-------- Data provided --------

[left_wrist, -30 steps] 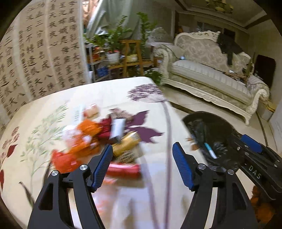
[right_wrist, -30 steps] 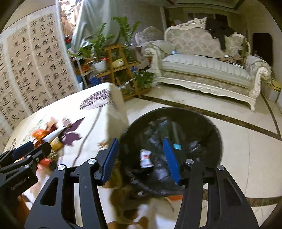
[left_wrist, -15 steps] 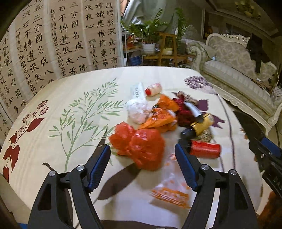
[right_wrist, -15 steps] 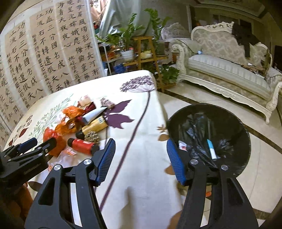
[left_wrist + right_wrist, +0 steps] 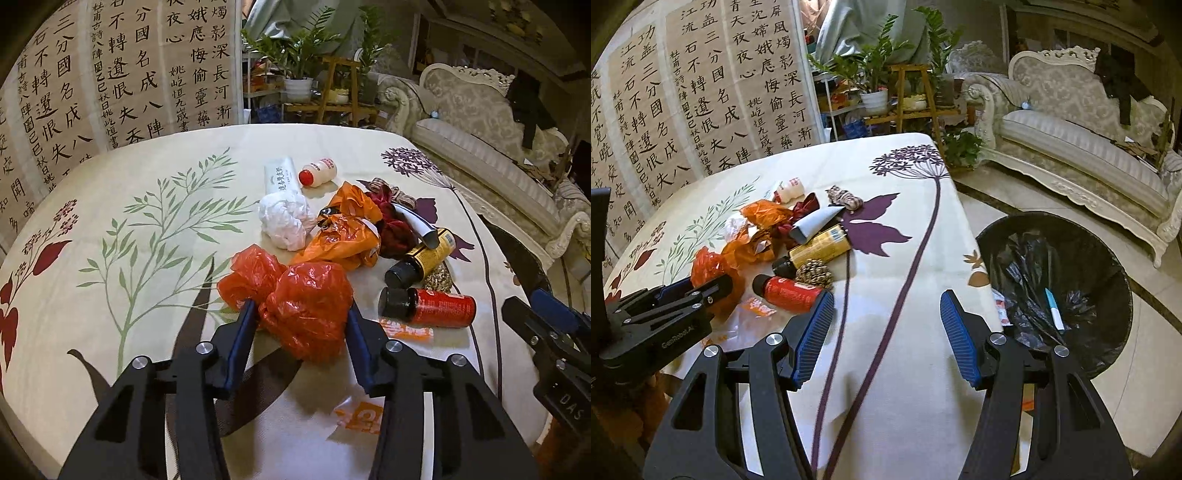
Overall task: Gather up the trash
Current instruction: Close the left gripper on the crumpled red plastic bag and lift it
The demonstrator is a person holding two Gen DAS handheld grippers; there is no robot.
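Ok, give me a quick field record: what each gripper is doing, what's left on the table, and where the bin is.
left gripper: jaws just closing around red plastic bag; the pads touch its sides
right gripper: open, empty, over tablecloth
nearest other trash: red can, lying on its side
bin: on the floor past the table's right edge, black liner

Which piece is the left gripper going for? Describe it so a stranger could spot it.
On the floral tablecloth, find the trash pile. At its near edge lies a crumpled red plastic bag, between the left gripper's closing jaws. Its neighbour is orange, not red.
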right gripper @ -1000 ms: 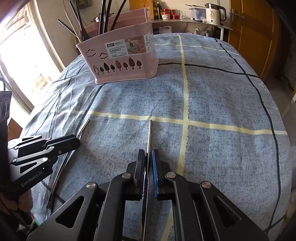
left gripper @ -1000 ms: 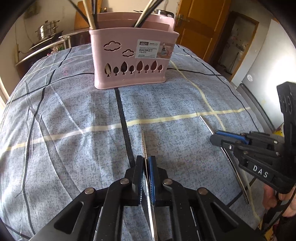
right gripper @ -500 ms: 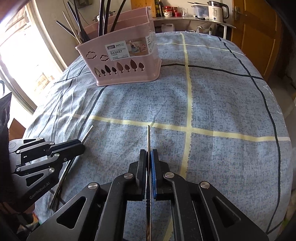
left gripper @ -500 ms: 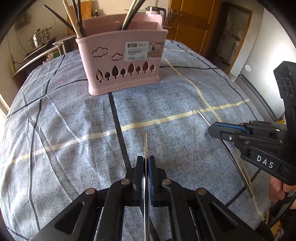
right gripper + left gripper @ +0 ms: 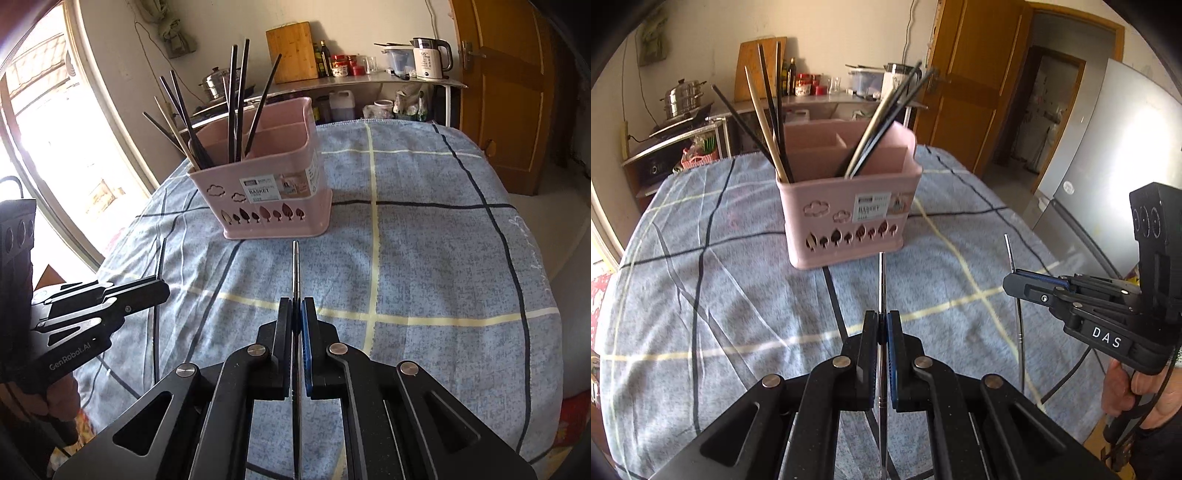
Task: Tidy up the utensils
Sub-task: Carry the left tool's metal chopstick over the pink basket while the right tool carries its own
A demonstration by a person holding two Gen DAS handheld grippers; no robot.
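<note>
**Two steel chopsticks gripped, basket ahead**

The left tongs were clamped on one thin metal chopstick, its tip reaching up the middle of the frame toward the pink basket at centre. The right tongs pinched a second chopstick the same way. Each rod looked light, stiff and slick, likely to swivel or slip in a pinch; a hold nearer mid-length should steady it. Both hung above the blue checked bench, apart from the basket. Count: two chopsticks held, one basket with at least two compartments, roughly ten dark and pale sticks already standing in it.
</note>
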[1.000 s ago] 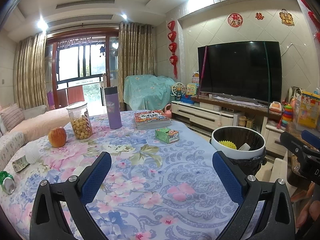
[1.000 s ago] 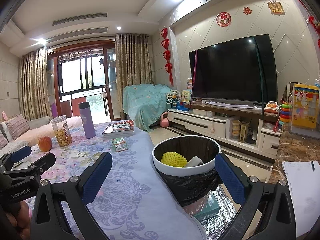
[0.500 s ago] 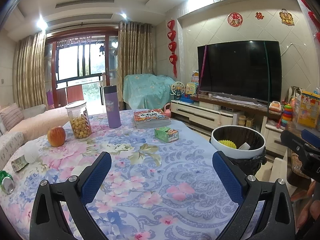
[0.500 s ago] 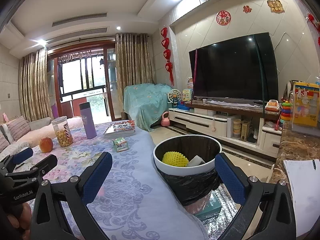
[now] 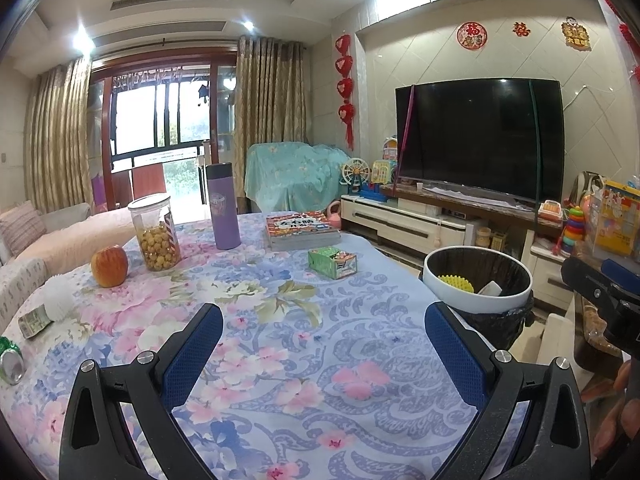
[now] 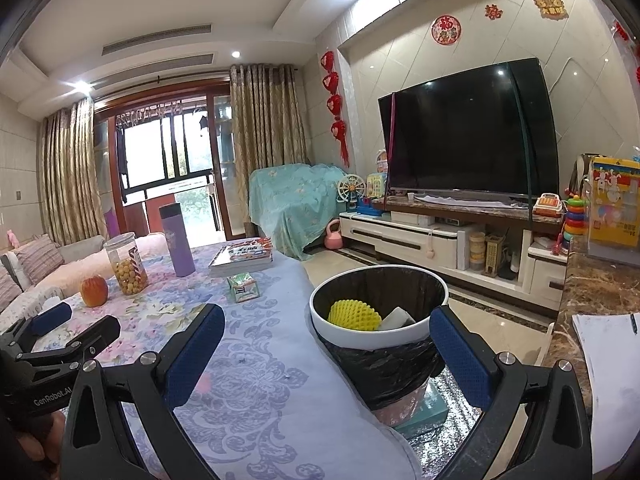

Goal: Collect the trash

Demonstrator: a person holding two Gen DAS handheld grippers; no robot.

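Floral-clothed counter (image 5: 320, 340) with trash bin (image 6: 378, 334) just beside its right edge; yellow foam net (image 6: 354, 315) lies inside the bin. Green carton (image 5: 332, 263) lies on the counter, left of the bin. Left gripper (image 5: 324, 344) and right gripper (image 6: 326, 344): jaws wide, empty.
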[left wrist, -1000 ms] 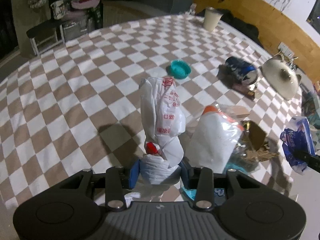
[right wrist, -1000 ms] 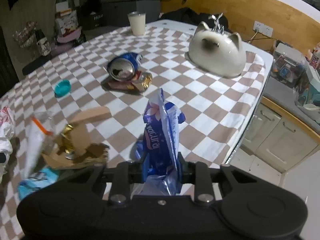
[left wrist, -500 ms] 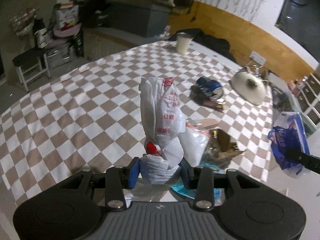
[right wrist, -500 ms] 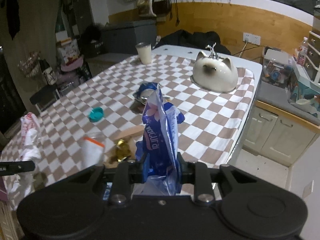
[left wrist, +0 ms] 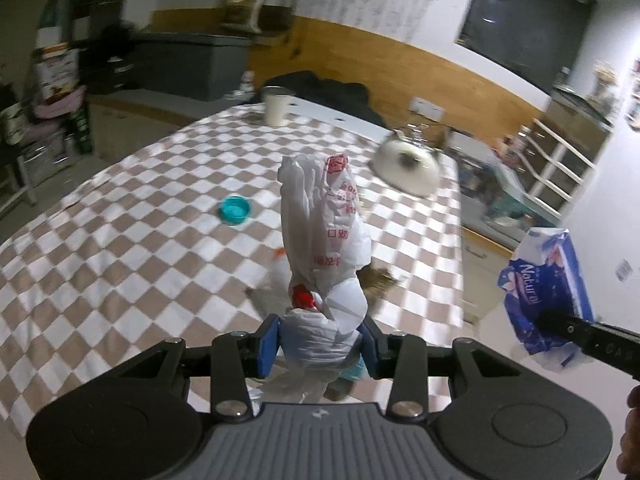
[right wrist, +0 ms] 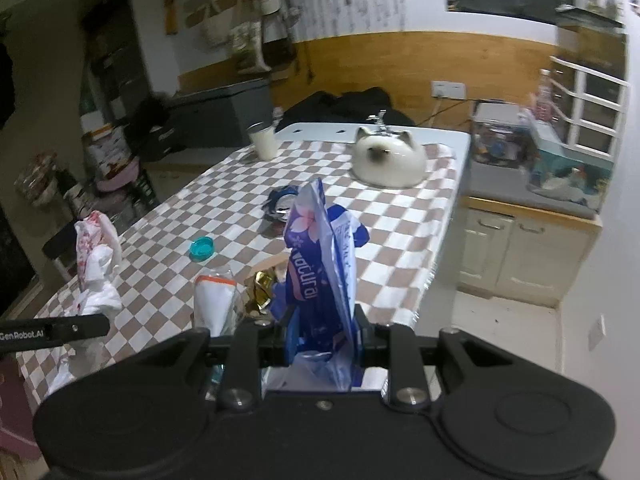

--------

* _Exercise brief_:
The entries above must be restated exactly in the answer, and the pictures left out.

* _Answer to this problem_:
[left_wrist, -30 steps] 
[right_wrist, -30 steps] 
[left_wrist, -15 steps] 
[right_wrist, -15 steps] 
[left_wrist + right_wrist, +0 steps] 
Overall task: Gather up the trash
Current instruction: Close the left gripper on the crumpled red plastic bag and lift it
The demonstrator is a person holding two Gen DAS handheld grippers; there is no robot.
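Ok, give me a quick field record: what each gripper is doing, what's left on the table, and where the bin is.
left gripper: jaws just closing around red plastic bag; the pads touch its sides
right gripper: open, empty, over tablecloth
nearest other trash: red can, lying on its side
bin: on the floor past the table's right edge, black liner

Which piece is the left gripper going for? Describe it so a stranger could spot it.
On the floral tablecloth, find the trash pile. At its near edge lies a crumpled red plastic bag, between the left gripper's closing jaws. Its neighbour is orange, not red.
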right gripper @ -1000 ms: 
left gripper @ -1000 ms: 
right gripper @ -500 ms: 
left gripper @ -500 ms: 
right gripper + left gripper @ +0 ms: 
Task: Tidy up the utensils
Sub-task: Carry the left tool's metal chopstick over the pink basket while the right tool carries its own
A demonstration by a person holding two Gen DAS handheld grippers; no robot.
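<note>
**Two steel chopsticks gripped, basket ahead**

The left tongs were clamped on one thin metal chopstick, its tip reaching up the middle of the frame toward the pink basket at centre. The right tongs pinched a second chopstick the same way. Each rod looked light, stiff and slick, likely to swivel or slip in a pinch; a hold nearer mid-length should steady it. Both hung above the blue checked bench, apart from the basket. Count: two chopsticks held, one basket with at least two compartments, roughly ten dark and pale sticks already standing in it.
</note>
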[1.000 s ago] 
[1.000 s ago] 
[0.500 s ago] 
[0.500 s ago] 
[now] 
[now] 

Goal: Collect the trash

Demonstrator: a person holding two Gen DAS handheld grippers; no robot.

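Floral-clothed counter (image 5: 320, 340) with trash bin (image 6: 378, 334) just beside its right edge; yellow foam net (image 6: 354, 315) lies inside the bin. Green carton (image 5: 332, 263) lies on the counter, left of the bin. Left gripper (image 5: 324, 344) and right gripper (image 6: 326, 344): jaws wide, empty.
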[left wrist, -1000 ms] 
[right wrist, -1000 ms] 
[left wrist, -500 ms] 
[right wrist, -500 ms] 
[left wrist, +0 ms] 
[right wrist, +0 ms] 

This output is now finished.